An Effective Program to Reduce Malpractice Claims and Payments in a Large Orthopaedic Practice. 2024

William O Cooper, and Thomas W Doub, and Gerald B Hickson, and Virginia F Casey, and Damian F McHugh, and Peter Nonken, and Thomas F Catron, and Henry J Domenico, and James W Pichert
Center for Patient and Professional Advocacy, Vanderbilt University Medical Center, Nashville, Tennessee.
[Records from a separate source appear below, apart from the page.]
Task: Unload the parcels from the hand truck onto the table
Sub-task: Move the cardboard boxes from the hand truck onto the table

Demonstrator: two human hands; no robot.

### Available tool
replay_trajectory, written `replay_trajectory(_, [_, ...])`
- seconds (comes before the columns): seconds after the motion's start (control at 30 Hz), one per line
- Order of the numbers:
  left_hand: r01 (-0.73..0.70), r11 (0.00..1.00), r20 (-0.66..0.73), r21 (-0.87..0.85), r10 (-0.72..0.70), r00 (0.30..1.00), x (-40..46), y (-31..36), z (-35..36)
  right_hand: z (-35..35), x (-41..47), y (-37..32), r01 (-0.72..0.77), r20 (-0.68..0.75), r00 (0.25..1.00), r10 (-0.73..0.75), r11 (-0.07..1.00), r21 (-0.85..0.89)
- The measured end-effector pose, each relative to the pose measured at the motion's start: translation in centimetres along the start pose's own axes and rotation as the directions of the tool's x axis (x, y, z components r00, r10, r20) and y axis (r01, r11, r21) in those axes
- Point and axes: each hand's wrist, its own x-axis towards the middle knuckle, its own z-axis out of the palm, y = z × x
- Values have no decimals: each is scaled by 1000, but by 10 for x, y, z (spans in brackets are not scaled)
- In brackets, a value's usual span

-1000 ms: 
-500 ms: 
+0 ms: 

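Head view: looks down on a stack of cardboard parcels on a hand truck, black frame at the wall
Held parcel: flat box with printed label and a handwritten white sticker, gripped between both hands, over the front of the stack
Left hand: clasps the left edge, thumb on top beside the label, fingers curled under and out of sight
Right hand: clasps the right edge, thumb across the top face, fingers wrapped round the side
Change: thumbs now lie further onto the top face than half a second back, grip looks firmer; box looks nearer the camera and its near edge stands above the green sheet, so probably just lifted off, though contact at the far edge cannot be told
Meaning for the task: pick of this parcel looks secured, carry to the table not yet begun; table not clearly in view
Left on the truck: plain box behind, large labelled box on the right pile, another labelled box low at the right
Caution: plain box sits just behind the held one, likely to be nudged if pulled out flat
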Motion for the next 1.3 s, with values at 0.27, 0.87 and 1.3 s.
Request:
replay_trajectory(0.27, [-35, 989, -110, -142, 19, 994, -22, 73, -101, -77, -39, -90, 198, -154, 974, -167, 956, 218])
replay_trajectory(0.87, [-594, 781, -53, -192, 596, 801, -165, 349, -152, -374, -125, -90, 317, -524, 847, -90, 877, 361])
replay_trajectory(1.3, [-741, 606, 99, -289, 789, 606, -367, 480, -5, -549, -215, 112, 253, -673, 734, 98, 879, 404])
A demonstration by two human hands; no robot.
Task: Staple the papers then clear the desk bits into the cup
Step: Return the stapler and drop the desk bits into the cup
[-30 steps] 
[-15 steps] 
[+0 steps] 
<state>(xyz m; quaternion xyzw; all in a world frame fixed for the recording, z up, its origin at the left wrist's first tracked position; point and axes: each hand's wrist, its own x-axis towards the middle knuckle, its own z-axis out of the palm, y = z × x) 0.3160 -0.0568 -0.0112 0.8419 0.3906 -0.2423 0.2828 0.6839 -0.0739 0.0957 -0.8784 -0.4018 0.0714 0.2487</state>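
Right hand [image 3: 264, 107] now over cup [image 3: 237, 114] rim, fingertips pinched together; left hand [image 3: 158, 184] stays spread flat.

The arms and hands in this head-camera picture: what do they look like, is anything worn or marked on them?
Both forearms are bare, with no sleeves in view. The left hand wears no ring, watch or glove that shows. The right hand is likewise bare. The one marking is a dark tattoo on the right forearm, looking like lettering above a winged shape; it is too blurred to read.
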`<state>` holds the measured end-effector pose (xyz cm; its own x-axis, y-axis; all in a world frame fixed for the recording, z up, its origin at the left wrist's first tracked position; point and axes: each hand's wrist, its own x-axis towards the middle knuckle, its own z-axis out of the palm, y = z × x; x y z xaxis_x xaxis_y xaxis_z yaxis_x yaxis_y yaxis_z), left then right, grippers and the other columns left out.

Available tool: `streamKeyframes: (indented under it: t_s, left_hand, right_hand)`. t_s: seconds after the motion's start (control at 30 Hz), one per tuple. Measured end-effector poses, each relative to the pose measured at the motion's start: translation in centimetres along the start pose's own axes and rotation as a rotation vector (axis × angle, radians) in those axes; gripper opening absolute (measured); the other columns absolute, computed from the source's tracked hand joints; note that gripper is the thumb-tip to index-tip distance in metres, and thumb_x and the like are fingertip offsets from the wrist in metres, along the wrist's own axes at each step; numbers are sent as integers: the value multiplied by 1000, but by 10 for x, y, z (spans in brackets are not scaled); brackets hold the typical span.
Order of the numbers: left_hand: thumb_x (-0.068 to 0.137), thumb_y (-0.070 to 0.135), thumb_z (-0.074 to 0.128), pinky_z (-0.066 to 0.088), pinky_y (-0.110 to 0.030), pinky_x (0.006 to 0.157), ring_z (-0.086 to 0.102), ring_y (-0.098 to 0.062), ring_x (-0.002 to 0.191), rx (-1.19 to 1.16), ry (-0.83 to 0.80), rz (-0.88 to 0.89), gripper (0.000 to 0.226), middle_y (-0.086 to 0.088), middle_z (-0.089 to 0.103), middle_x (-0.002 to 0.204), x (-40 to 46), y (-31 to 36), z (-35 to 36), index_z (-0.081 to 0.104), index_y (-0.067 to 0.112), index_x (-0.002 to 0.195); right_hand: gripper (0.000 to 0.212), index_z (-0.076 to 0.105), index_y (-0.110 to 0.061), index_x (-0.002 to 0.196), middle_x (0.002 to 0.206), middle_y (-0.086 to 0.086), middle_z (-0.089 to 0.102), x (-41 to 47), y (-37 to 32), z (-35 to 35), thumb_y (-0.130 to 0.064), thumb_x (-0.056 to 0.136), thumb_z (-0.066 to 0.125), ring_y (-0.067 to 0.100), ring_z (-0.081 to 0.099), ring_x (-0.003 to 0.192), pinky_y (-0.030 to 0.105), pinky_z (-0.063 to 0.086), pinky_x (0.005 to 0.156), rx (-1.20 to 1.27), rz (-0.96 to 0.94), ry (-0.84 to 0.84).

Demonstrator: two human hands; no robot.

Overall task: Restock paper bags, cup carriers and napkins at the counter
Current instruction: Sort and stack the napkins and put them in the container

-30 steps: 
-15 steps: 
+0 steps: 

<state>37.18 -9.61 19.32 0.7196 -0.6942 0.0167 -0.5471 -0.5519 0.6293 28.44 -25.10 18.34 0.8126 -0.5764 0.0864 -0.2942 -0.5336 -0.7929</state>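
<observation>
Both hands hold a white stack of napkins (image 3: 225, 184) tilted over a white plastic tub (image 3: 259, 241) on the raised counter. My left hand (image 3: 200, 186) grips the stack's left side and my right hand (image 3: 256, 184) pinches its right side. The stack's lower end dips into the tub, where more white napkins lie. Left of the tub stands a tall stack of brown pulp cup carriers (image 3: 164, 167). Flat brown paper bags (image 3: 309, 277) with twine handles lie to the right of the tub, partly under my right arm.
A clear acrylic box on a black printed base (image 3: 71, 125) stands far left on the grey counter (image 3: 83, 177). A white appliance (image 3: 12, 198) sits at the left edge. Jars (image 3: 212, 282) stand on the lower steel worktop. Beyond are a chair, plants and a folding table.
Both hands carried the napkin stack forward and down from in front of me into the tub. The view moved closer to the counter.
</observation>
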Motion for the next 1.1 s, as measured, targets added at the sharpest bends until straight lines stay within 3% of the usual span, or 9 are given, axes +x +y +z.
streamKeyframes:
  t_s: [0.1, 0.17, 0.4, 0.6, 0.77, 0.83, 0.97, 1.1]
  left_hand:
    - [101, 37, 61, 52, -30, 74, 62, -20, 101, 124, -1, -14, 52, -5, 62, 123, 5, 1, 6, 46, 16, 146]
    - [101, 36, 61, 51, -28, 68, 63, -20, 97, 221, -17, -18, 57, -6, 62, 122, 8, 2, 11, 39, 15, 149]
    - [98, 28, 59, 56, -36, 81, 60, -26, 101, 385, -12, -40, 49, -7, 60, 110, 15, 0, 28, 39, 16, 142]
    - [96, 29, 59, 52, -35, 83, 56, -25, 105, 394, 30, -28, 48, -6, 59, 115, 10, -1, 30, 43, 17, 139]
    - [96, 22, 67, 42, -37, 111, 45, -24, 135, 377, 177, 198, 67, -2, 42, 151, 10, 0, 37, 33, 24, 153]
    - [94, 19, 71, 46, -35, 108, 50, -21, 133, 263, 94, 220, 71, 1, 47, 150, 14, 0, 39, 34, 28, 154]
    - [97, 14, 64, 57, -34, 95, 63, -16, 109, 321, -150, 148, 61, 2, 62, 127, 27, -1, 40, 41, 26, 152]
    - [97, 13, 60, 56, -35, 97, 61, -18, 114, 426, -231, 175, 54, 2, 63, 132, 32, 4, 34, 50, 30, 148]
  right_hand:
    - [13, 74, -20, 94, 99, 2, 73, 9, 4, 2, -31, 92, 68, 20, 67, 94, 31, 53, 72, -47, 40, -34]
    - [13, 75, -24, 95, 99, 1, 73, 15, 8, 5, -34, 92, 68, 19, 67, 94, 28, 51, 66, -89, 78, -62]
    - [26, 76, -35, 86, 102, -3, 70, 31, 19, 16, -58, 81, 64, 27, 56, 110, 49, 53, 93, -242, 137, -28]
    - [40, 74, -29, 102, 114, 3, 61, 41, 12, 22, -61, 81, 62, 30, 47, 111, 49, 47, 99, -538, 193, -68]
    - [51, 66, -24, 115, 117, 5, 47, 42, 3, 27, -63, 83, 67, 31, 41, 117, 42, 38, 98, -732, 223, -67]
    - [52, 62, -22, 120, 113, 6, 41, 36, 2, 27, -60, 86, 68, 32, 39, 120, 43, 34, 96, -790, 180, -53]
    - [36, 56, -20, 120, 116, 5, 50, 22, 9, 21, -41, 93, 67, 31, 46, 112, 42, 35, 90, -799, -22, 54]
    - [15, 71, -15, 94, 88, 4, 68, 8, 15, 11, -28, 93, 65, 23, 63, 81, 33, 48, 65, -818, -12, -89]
BACKGROUND High reliability in health care requires a balance between intentionally designed systems and individual professional accountability. One element of accountability includes a process for addressing clinicians whose practices are associated with a disproportionate share of patient complaints. This study aimed to evaluate the impact of the Patient Advocacy Reporting System (PARS), a tiered intervention model to reduce patient complaints about clinicians. METHODS A retrospective cohort study was conducted involving a southeastern U.S. orthopaedic group practice. The study assessed the implementation of the PARS program and subsequent malpractice claims from 2004 to 2020. RESULTS The implementation of PARS was associated with an 83% reduction in malpractice claims cost per high-risk clinician after intervention (p = 0.05; Wilcoxon rank sum test). The overall practice group experienced an 87% reduction in mean annual claims cost per clinician (p = 0.007; segmented regression). The successful adoption required essential elements such as PARS champions, peer messengers, an Office of Patient Affairs, and a clear statement of practice values and professionalism expectations at the time of onboarding. CONCLUSIONS The PARS program was successfully adopted within a surgical specialty group as a part of ongoing risk prevention and management efforts. The period following PARS was associated with a retrospectively measured reduction in malpractice claim costs. The PARS program can be effectively implemented in a large, single-specialty orthopaedic practice setting and, although not necessarily causal, was, in our case, associated with a period of reduced malpractice claim costs. CONCLUSIONS We have learned in previous research that there are clear links between professionalism and patient outcomes (e.g., surgical complications), but agree that the focus here on medical malpractice is not directly clinical.